I'll have my chance in giving you a brother or a sister in the future, little one. But for now, I am thankful I had you, for whatever short a period that was. I love you, baby.
Tuesday, September 13, 2011
A Letter For You, Love.
But last Friday, you decided to let go of my hands and left.
What happened, love? Didn't you feel how much I cared about you? Didn't you know how excited I was to meet you? Didn't you want to stay and meet me, too? Why did you leave so soon?
I can't help but think that I didn't take care of you enough. That I didn't take enough precaution. That I wasn't careful in handling you. Was I? People keep telling me that it wasn't my fault. That God has a bigger reason why He let this happen to us. I fail to see the reason behind this. No matter how hard I try to look for a different perspective on things, I fail to see the point in taking you away from me.
I'd trade anything for a chance to take back Friday and have it go by differently. Maybe then we'd have a chance to be together
Right now, there's not much that I can do except to keep you in my heart. I can't stop thinking of how you turned to face us during the first ultrasound, or the fact that you were still moving when I picked you up. You're not just a developing fetus, little one. Not to me, anyway.
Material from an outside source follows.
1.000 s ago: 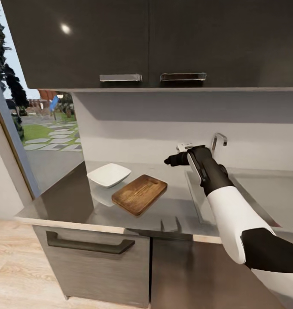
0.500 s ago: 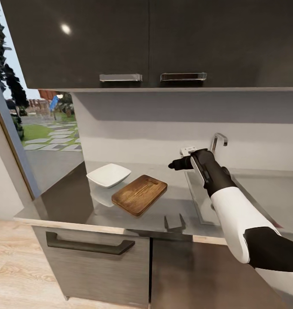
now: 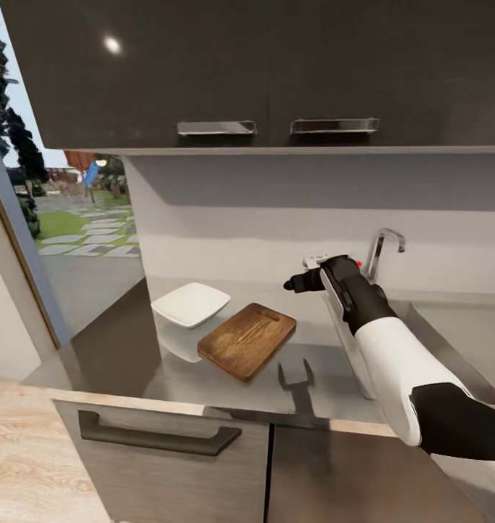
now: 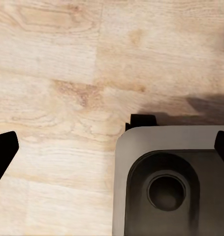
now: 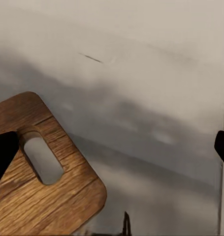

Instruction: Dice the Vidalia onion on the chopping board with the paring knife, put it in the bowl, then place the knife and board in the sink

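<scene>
The brown wooden chopping board (image 3: 247, 341), slot handle at its far end, lies on the grey countertop (image 3: 124, 349) with the white bowl (image 3: 191, 304) touching at its ten o'clock. The right gripper (image 3: 289, 285) hovers at the board's one o'clock, fingers (image 5: 3, 152) spread wide and empty. The arm hides most of the sink (image 3: 451, 341), and the left gripper (image 4: 112, 147), also spread, seems to hang over wood flooring.

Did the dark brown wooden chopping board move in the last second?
No. The dark brown wooden chopping board lies as before beside the white squarish bowl on the grey steel countertop; the whole head view shifted, so the camera moved.
</scene>
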### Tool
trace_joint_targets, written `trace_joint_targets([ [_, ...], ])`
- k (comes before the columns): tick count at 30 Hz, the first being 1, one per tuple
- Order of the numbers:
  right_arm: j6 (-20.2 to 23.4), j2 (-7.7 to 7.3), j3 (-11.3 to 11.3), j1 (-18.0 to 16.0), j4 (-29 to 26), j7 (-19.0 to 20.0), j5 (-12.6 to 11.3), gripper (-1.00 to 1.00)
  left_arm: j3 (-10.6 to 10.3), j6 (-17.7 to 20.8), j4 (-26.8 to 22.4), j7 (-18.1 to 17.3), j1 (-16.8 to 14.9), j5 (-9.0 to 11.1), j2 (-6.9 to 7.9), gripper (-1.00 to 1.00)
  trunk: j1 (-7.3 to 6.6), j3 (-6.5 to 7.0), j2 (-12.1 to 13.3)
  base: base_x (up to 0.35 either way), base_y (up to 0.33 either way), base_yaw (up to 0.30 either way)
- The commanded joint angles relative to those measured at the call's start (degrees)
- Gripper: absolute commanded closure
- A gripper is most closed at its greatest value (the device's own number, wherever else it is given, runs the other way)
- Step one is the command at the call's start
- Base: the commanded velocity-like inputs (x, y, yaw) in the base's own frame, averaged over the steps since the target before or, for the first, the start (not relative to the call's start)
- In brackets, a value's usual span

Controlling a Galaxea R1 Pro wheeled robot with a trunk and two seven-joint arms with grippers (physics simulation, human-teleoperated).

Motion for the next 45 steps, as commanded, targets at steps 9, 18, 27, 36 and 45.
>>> trace_joint_targets([
  [9,-3.05,-0.19,0.06,-0.04,5.42,0.45,1.72,-1.0,-0.46,-0.18,0.45,0.01,-0.03,0.37,-0.14,-1.0,0.01,-0.06,-0.03,0.017,0.012,0.0],
  [18,-3.82,-0.64,0.06,-0.04,6.27,0.45,2.28,-1.0,-0.74,-0.14,0.45,0.13,-0.03,0.5,-0.88,-1.0,0.01,-0.06,-0.03,0.0,0.0,0.0],
  [27,-3.84,-0.58,0.13,-0.04,6.3,0.45,2.29,-1.0,-0.85,-0.14,1.39,0.1,-0.03,0.51,-1.73,-1.0,-0.87,0.65,1.57,0.0,0.0,0.0],
  [36,-3.84,-0.49,0.15,-0.04,6.3,0.45,2.29,-1.0,-0.96,-0.18,2.74,0.18,-0.03,0.38,-2.18,-1.0,-2.85,1.99,5.18,0.0,0.0,0.0],
  [45,-3.78,-0.56,0.15,-0.04,7.12,0.45,2.29,-1.0,-1.23,-0.18,2.77,0.18,-0.03,0.37,-2.21,-1.0,-4.82,2.8,8.79,0.0,0.0,0.0],
])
I'm not sure if I can ever say goodbye to you, love. I didn't get the chance to say hello.
Please remember that I love you, little one. You will always be mama's first baby.
Saturday, September 3, 2011
Who knows...
Do you walk away?
Do you stay and give the person a chance to disprove that feeling?
I honestly can't say if these feelings are pure gut or if they're just brought about by the mood swings that commonly accompany the first trimester of pregnancy.
Currently at 11 weeks and some days, probably at the 12th week now, my anxiety and depression are getting the best of me these days. I can't stop thinking about all the wrong things that could happen to me, my baby, and the relationship.
Maybe it's just me. Maybe there's something to it. I can't tell anymore.
Maybe I'm still willing to wait. Maybe I'm just about ready to give up and move on. Bahala na si Batman.
Wednesday, July 27, 2011
If this is your way of dealing with my temper..
It. Is. Not. Working.
I am trying to avoid an argument here. Jesus Christ!